Ona yaklaşan uzun boylu adam kürsüye uzandı. Her zamanki gibi soğuk, serin bir yüzle karşımdaydı. Biraz şaşkın gözlerle ona baktım ve tereddüt ettim.

'Gösterge çubuğu'

Derrick'in başının üstündeki gösterge çubuğunun rengi değişmişti. Turuncudan parlak sarıya.

Gözlerim fal taşı gibi açılmıştı. Derrick'in dikkati gösterge çubuğundaki renk değişimi yüzünden dağılmıştı ve ben bunu fark etmemiştim. Arkasında küçük bir figür duruyordu.

"Kim bu bayan?"

"Genç Dük'ün gizli sevgilisi o mu? Bu da ne..."

Fısıltı sessiz salonun her tarafına yayılmaya başladı. Bunu ilk fark eden ben değil, Dük oldu.

"Derrick, sen... sen...!"

Dük konuşamıyor, tuttuğu ince bileğe bakıyordu. Derrick babasının şaşkınlığını görünce sakince şöyle dedi.

"Tüm yakın aile üyelerinin katılması gereken bir yer. Yvonne'u almakta geciktim." "Ah, baba..."

Titreyen küçük bir figür yavaşça arkasından çıktı. Bu Yvonne'du.

Başını dikkatlice kaldırarak bana baktı, omuzları titriyordu ve başını korkuyla aşağı indirdi. Sanki sahte bir prensesin kötü etkisi altında saklanmaya zorlanmış, ama kötü kadının elinden sürüklenerek çıkarılmış gibi görünüyordu.

"Baba-- ...?" (Kalabalık)

"Peki, o zaman, o bayan, bana söyleme..." (Kalabalık)

Küçük bir mırıltı hızla büyük bir gürültüye dönüştü.
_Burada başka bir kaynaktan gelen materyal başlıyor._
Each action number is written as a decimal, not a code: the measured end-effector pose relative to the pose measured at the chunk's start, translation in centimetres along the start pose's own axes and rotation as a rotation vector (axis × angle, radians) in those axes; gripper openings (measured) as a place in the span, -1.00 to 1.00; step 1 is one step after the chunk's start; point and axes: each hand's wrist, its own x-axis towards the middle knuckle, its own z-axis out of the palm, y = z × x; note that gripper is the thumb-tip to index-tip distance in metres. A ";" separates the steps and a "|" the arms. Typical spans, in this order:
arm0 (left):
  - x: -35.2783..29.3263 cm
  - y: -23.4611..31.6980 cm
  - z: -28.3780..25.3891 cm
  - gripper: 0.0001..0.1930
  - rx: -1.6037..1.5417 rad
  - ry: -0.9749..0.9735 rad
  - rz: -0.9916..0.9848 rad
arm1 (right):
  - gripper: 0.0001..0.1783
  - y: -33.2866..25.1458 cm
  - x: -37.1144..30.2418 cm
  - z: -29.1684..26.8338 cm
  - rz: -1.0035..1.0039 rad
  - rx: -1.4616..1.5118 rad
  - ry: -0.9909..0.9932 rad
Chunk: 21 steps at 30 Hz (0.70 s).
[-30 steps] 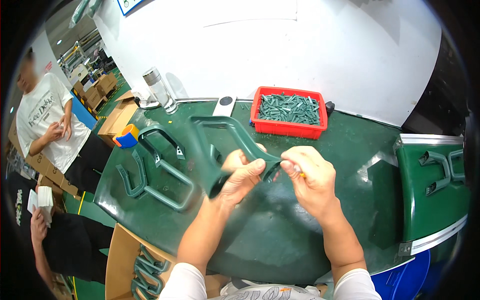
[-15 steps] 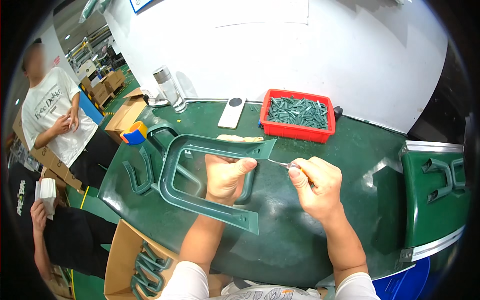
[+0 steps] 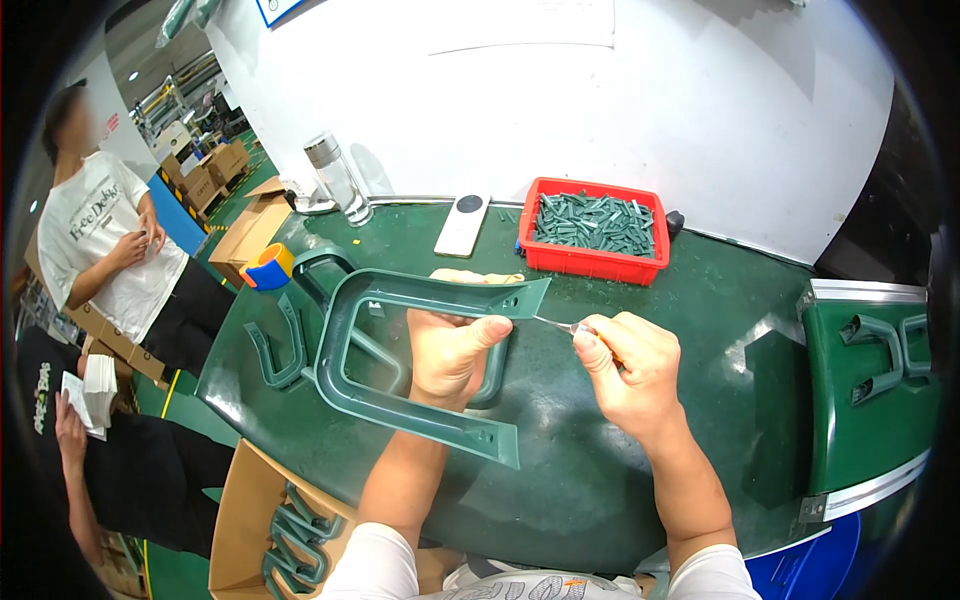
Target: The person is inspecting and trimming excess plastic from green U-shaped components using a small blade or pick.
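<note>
My left hand (image 3: 445,358) is closed around the upper arm of a green U-shaped plastic frame (image 3: 468,432), its thumb lying near that arm's end. The frame is held above the green table with both open ends to the right. My right hand (image 3: 637,375) is closed on a small hand tool whose thin metal blade (image 3: 556,324) shows; its handle is hidden in the fingers. The blade's tip is at the end of the frame's upper arm, beside my left thumb. More green plastic frames, such as a smaller one (image 3: 297,345), lie on the table to the left.
A red bin (image 3: 598,263) of small green pieces stands at the back, beside a white phone-like slab (image 3: 463,228). Further left are a glass bottle (image 3: 345,190) and tape rolls (image 3: 268,268). A cardboard box (image 3: 232,500) holds frames. A conveyor (image 3: 870,430) is right. Two people stand left.
The blade and my right hand have shifted very slightly left. My left hand and the frame are nearly still. At lower left, a person's hand has spread a white stack apart.
</note>
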 end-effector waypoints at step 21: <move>-0.2 -0.1 0.4 -0.56 -0.003 -0.031 0.007 | -0.86 0.1 0.2 0.0 -0.018 -0.046 0.074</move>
Bir karmaşaya dönüşen reşit olma törenini donuk gözlerle izledim.

"Derrick Eckart!... Ne halt ediyorsun?!"

Tüm vücudu titreyen Dük'ün ağzından öfke dolu bir kükreme çıktı. "Ne kadar düşünürsem düşüneyim, anlayamıyorum baba."

Derrick doğru şeyi yaptığından hiç şüphesi yokmuş gibi konuşuyordu.

"Penelope'nin reşit olma töreninde Yvonne'un geri döndüğünü duyurmayı neden geciktirdiniz ve hatta onun varlığını gizlediniz?"

"Sen, sen! Bu ne cüret!"

"İmparatorluğun konuklarının ve aile üyelerinin çoğunun bir araya geldiği bu etkinlikte bu konuyu açıklayalım."

Dük'e sabitlenmiş olan bakışları o anda bana kaydı. "...Çocukluğundan beri kayıp olan Leydi Eckart tekrar geri döndü."

O anda onun mavi gözleriyle karşılaştım. Düşündüğüm kadar şaşırtıcı değildi. Belki de sabah ikramları olduğunu duyduğumda bunun olabileceğine dair bir varsayımda bulunduğum içindir.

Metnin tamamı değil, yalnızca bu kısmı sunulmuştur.